The entries below are to be given back exactly, with images excluded.

——

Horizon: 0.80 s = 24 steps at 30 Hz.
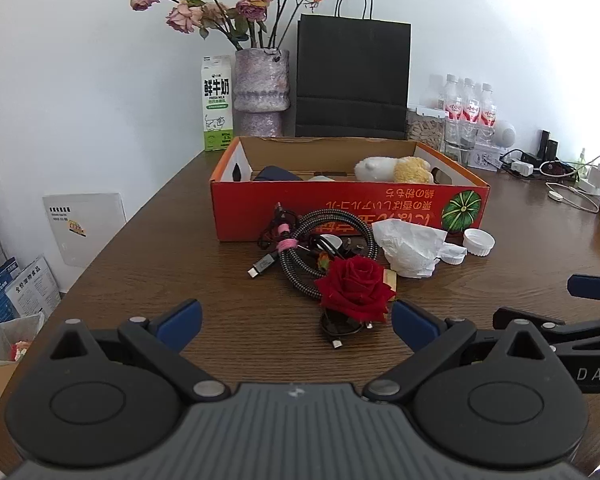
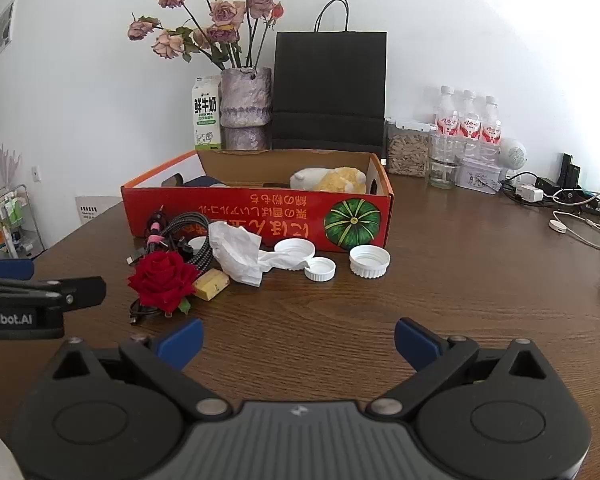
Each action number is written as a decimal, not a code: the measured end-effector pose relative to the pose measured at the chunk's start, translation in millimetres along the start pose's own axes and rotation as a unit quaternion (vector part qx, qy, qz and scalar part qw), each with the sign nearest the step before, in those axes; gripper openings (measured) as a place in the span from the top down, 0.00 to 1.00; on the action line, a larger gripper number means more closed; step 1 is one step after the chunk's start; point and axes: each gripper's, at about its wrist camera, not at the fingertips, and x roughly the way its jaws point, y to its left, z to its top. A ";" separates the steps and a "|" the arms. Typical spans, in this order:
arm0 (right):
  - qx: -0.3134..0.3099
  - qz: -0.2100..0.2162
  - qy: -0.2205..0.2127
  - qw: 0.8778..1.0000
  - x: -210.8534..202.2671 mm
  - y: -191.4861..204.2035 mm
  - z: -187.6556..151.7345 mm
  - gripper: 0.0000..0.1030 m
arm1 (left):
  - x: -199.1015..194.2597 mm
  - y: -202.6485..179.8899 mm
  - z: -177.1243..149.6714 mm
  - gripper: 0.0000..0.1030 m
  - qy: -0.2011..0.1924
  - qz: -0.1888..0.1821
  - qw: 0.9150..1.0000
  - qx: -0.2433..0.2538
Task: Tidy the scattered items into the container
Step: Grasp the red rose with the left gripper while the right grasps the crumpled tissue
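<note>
A red cardboard box stands open on the wooden table with a plush toy inside. In front of it lie a red rose, a coiled braided cable, a crumpled tissue, white caps and a yellow block. My left gripper is open just short of the rose. My right gripper is open over bare table, nearer than the caps.
Behind the box stand a milk carton, a vase of dried roses, a black paper bag and water bottles. Chargers and cables lie at the far right. The table edge drops off at the left.
</note>
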 end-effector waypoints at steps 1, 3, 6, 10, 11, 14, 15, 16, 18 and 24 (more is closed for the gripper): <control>-0.002 0.000 0.001 1.000 2.1 -0.6 0.8 0.01 | 4.4 -2.5 1.2 0.00 0.003 -0.004 1.000 0.002; -0.002 -0.001 0.002 1.000 6.0 -2.6 2.6 0.02 | 11.7 -7.4 3.7 0.00 0.006 -0.007 1.000 0.008; -0.004 -0.003 0.003 1.000 12.7 -7.4 5.5 0.02 | 23.7 -15.5 7.1 0.04 0.010 -0.012 1.000 0.017; -0.011 -0.006 0.009 1.000 24.6 -14.1 10.9 0.03 | 41.1 -23.5 10.7 0.19 0.021 -0.012 0.999 0.024; -0.013 -0.005 0.011 1.000 27.1 -14.8 12.3 0.04 | 45.0 -24.0 11.4 0.20 0.025 -0.012 0.999 0.021; -0.023 0.000 0.016 1.000 34.9 -14.7 14.6 0.04 | 53.2 -24.5 13.3 0.25 0.029 -0.018 0.999 0.014; -0.026 0.003 0.017 1.000 37.6 -13.7 14.9 0.04 | 55.4 -25.2 13.8 0.28 0.030 -0.019 0.999 0.014; -0.029 0.006 0.019 0.999 40.1 -12.8 15.4 0.04 | 57.9 -26.5 14.2 0.36 0.031 -0.021 0.999 0.015; -0.034 0.015 0.024 0.999 46.3 -9.3 17.7 0.04 | 62.6 -25.9 14.8 0.52 0.038 -0.032 0.999 0.011; -0.057 0.028 0.019 0.998 57.1 -0.1 31.3 0.05 | 58.0 -14.3 14.5 0.65 0.028 -0.055 0.998 -0.016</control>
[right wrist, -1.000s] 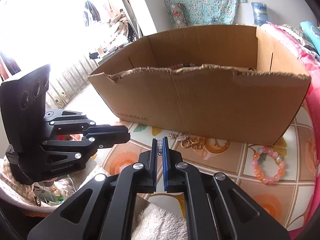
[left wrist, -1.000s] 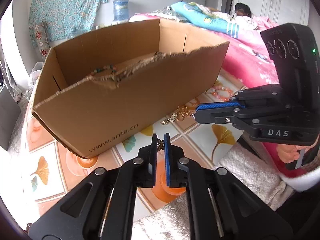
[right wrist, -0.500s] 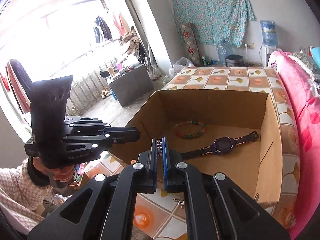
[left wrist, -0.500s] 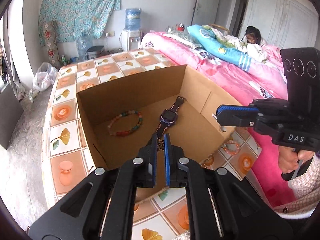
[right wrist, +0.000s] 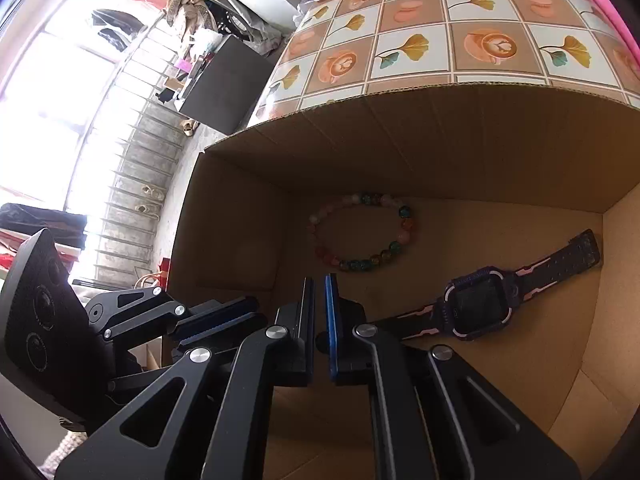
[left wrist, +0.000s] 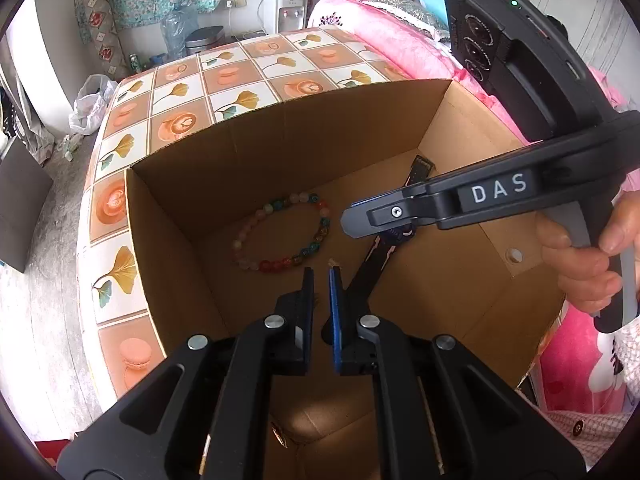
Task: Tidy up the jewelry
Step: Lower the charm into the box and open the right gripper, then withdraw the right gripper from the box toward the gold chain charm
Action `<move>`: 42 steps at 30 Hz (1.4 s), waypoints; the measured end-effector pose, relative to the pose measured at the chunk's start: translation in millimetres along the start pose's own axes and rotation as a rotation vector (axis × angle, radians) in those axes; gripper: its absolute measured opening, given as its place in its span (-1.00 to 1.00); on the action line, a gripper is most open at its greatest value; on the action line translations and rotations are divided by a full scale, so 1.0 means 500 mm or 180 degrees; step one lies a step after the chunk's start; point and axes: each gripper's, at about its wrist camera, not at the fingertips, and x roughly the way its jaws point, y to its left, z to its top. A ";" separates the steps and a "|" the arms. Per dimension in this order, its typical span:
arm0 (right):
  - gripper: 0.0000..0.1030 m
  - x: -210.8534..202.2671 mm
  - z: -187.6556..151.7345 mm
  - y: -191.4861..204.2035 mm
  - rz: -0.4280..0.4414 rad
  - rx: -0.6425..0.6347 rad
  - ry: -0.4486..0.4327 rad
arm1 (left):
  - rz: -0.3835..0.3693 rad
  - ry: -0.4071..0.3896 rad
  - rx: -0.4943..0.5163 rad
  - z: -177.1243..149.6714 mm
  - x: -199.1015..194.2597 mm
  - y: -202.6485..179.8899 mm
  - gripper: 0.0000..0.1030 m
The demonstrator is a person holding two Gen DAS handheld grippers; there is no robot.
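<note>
Left gripper (left wrist: 321,276): the two fingers stand almost pressed together, with a narrow slit between the pads. A small pale, brownish scrap shows at the tip and in the slit; what it is cannot be told. The gripper points steeply down into the cardboard box (left wrist: 208,168), above its floor and touching none of the items lying there.

Right gripper (right wrist: 319,284): fingers pressed together, only a hairline gap showing. Whether anything is pinched between the pads cannot be told. It too hangs over the inside of the box, clear of the contents. In the left wrist view it crosses from the right, held by a hand (left wrist: 580,256) on its handle, and it covers the middle of the watch.

Contents of the box, counted: one beaded bracelet (right wrist: 362,232) and one watch (right wrist: 480,308). The bracelet, of mixed pink, red, green and amber beads, lies flat on the box floor towards the far wall. The watch, dark with pink trim, lies flat to the right of the bracelet, strap stretched out, one end reaching the far right corner. The two items are near each other but apart.

The box stands on a table (left wrist: 224,76) covered with a cloth of leaf and cup squares. Beyond it: one water dispenser (left wrist: 284,8).
</note>
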 end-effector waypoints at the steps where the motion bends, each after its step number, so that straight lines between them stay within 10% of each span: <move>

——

**Task result**
Horizon: 0.80 s = 24 steps at 30 Hz.
Each action number is written as a decimal, not a code: the measured end-effector pose relative to the pose measured at the chunk's start, translation in millimetres along the start pose's own axes and rotation as a unit quaternion (vector part qx, qy, qz and scalar part qw), each with the sign nearest the step before, in those axes; gripper openings (measured) as a place in the span from the top down, 0.00 to 1.00; on the action line, a larger gripper number means more closed; step 1 is one step after the chunk's start; point and axes: each gripper's, at about its wrist camera, not at the fingertips, and x roughly the way its jaws point, y to its left, z to its top. A ";" separates the steps and a "|" the arms. Typical spans, in this order:
arm0 (right):
  - qx: -0.3134..0.3099
  - qz: -0.2100..0.2162
  - qy: -0.2205..0.2127
  - qw: 0.8778..1.0000
  - x: -210.8534..202.2671 mm
  - y: -191.4861..204.2035 mm
  - z: -187.6556..151.7345 mm
  - gripper: 0.0000..0.1030 m
arm1 (left):
  - x: -199.1015..194.2597 mm
  - y: -202.6485..179.8899 mm
  - z: -177.1243..149.6714 mm
  - gripper: 0.0000..0.1030 m
  - qy: -0.2011..0.1924
  - qz: -0.1888..0.1821
  - qw: 0.9150..1.0000
  - qx: -0.2433..0.2538
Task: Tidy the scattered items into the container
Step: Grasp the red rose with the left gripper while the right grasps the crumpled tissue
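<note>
A red cardboard box stands open on the wooden table with a plush toy inside. In front of it lie a red rose, a coiled braided cable, a crumpled tissue, white caps and a yellow block. My left gripper is open just short of the rose. My right gripper is open over bare table, nearer than the caps.
Behind the box stand a milk carton, a vase of dried roses, a black paper bag and water bottles. Chargers and cables lie at the far right. The table edge drops off at the left.
</note>
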 end-effector waypoints at steps 1, 3, 6, 10, 11, 14, 15, 16, 18 and 24 (more is closed for the gripper): <control>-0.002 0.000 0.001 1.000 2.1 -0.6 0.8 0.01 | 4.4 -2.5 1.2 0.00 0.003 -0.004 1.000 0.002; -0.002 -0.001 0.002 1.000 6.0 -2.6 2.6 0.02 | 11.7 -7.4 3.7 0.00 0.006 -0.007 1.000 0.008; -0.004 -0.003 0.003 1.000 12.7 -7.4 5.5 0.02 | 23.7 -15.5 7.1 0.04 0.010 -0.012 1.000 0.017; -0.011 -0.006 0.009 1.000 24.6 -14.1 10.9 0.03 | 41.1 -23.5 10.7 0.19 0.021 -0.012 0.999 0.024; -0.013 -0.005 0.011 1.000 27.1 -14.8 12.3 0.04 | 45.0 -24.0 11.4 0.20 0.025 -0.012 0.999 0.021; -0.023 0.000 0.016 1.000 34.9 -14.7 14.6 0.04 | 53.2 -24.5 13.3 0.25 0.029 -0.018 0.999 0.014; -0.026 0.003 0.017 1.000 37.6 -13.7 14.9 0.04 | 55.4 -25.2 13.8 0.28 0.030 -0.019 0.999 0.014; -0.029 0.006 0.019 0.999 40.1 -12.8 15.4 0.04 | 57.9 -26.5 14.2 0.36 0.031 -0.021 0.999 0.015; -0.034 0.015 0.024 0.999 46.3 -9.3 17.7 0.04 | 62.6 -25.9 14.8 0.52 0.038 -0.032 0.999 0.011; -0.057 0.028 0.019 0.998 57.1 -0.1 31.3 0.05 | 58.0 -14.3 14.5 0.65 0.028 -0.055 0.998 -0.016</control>
[right wrist, -1.000s] 
[left wrist, -1.000s] 
[right wrist, -0.500s] 
[left wrist, -0.500s] 
[right wrist, +0.000s] 
[left wrist, +0.000s] 
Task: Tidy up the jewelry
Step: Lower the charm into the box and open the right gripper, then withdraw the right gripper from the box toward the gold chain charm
Action `<move>`: 42 steps at 30 Hz (1.4 s), waypoints; the measured end-effector pose, relative to the pose measured at the chunk's start: translation in millimetres along the start pose's own axes and rotation as a rotation vector (axis × angle, radians) in those axes; gripper: its absolute measured opening, given as its place in its span (-1.00 to 1.00); on the action line, a gripper is most open at its greatest value; on the action line translations and rotations are divided by a full scale, so 1.0 means 500 mm or 180 degrees; step one lies a step after the chunk's start; point and axes: each gripper's, at about its wrist camera, not at the fingertips, and x roughly the way its jaws point, y to its left, z to its top. A ";" separates the steps and a "|" the arms. Per dimension in this order, its typical span:
arm0 (right):
  - gripper: 0.0000..0.1030 m
  - x: -210.8534..202.2671 mm
  - z: -187.6556..151.7345 mm
  - y: -191.4861..204.2035 mm
  - rz: -0.4280..0.4414 rad
  - rx: -0.6425..0.6347 rad
  - ry: -0.4486..0.4327 rad
arm1 (left):
  - rz: -0.3835..0.3693 rad
  - ry: -0.4071..0.3896 rad
  - rx: -0.4943..0.5163 rad
  - z: -177.1243..149.6714 mm
  - x: -199.1015..194.2597 mm
  - y: -202.6485..179.8899 mm
  - gripper: 0.0000..0.1030 m
The demonstrator is a person holding two Gen DAS handheld grippers; there is no robot.
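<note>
Left gripper (left wrist: 321,276): the two fingers stand almost pressed together, with a narrow slit between the pads. A small pale, brownish scrap shows at the tip and in the slit; what it is cannot be told. The gripper points steeply down into the cardboard box (left wrist: 208,168), above its floor and touching none of the items lying there.

Right gripper (right wrist: 319,284): fingers pressed together, only a hairline gap showing. Whether anything is pinched between the pads cannot be told. It too hangs over the inside of the box, clear of the contents. In the left wrist view it crosses from the right, held by a hand (left wrist: 580,256) on its handle, and it covers the middle of the watch.

Contents of the box, counted: one beaded bracelet (right wrist: 362,232) and one watch (right wrist: 480,308). The bracelet, of mixed pink, red, green and amber beads, lies flat on the box floor towards the far wall. The watch, dark with pink trim, lies flat to the right of the bracelet, strap stretched out, one end reaching the far right corner. The two items are near each other but apart.

The box stands on a table (left wrist: 224,76) covered with a cloth of leaf and cup squares. Beyond it: one water dispenser (left wrist: 284,8).
</note>
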 end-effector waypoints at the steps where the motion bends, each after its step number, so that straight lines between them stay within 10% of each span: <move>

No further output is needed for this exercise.